2) the list is functions is long and not having text search (much like excel) is a major pain for usability. I don’t want to be scrolling ages to find the average function.

3) I also hope that the “commonly used” function list is adaptive, so it adapts to the functions that are used most often by the user

I’ve always used Spotlight on my Macs for quick calculations. Just use CMD space and throw in an equation or unit conversion, get back to the task at hand and jump back into Spotlight and edit, it’s simple and streamlined. However, Catalina has a nasty bug where doing any calculation in Spotlight pegs all cores to 100%. It’s infuriating and I’ve reported it many times as have others.

Just got it. Pretty neat, will use it a bit more and give feedback. From some initial use .. 1) can you make the arithmetic operator 'x' display as an 'x' or '*' rather than a '.' (feels like a decimal). 2) is there a way to delete from the UI rather than only from keyboard.
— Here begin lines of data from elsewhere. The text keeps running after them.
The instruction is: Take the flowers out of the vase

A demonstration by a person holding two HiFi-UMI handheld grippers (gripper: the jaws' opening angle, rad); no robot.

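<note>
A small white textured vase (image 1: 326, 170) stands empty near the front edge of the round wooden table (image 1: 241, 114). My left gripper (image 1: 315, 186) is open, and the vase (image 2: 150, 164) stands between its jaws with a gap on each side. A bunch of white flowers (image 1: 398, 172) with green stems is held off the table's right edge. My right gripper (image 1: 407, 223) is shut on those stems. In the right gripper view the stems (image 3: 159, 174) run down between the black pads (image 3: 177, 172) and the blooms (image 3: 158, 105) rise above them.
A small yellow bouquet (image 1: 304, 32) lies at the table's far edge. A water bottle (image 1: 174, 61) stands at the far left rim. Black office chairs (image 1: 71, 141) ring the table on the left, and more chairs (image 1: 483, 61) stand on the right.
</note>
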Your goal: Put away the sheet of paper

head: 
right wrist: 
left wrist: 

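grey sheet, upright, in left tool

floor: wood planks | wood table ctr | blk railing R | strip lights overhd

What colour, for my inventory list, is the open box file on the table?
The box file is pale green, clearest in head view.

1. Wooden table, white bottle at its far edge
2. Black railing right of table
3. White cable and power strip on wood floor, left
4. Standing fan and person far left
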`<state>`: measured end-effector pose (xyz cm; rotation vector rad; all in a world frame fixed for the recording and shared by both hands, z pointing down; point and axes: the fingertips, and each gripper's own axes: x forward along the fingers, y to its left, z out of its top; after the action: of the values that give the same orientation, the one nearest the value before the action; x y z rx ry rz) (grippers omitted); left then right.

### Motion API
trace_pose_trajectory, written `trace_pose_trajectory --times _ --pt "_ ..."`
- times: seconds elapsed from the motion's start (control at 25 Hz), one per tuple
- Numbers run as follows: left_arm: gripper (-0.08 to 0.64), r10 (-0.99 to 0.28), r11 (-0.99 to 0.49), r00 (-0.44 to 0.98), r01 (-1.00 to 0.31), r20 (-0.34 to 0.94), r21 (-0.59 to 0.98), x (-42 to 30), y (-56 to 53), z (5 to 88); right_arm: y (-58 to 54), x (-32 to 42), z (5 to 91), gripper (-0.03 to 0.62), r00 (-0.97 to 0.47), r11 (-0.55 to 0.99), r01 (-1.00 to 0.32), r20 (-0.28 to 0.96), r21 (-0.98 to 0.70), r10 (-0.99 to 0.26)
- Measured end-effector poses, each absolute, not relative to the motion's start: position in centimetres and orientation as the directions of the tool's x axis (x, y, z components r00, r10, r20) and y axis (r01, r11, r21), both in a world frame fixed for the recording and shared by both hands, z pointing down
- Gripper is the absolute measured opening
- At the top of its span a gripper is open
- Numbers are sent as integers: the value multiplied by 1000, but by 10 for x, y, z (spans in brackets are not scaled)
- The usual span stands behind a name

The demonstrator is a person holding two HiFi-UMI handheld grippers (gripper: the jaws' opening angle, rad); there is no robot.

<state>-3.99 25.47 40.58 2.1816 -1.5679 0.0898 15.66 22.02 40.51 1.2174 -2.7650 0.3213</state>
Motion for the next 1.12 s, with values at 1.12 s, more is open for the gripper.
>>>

A big improvement from the stock Calculator app. Thanks !

Looks nice, but another ”free” app. Would be nice to at least know what the ”premium” features are that are locked behind that pretty high price of 5,49€.

Downloading and figuring out is just too much trouble.

Windows 10 seems to have made updates to their calculator similarly with a graphing mode, conversions, scientific mode etc.

try Visual RPN calc from store

The iOS app does nothing unless purchased?

There is only a slideshow with the features and a button “Purchase Euclid”.

It might be a glitch. Perhaps a small screen (iPhone SE).

It does stuff on my iPad (iOS 14, fwiw)

Under android you can use droid48 if RPN is your thing

Nice Work!

Not RPN. Bzzzzt. Epic fail!

As Euclid is based on LaTeX, RPN isn’t useful. If you want to use it (which I fully understand), use another app.

RPN could be a fast input method for inputting an expression though. The displayed LaTeX could update accordingly as you enter it in RPN. That could be a killer feature, the speed and intuitiveness (developing your expression as you go) of RPN but with the advantages of algebraic (the ability to see the full expression and modify it).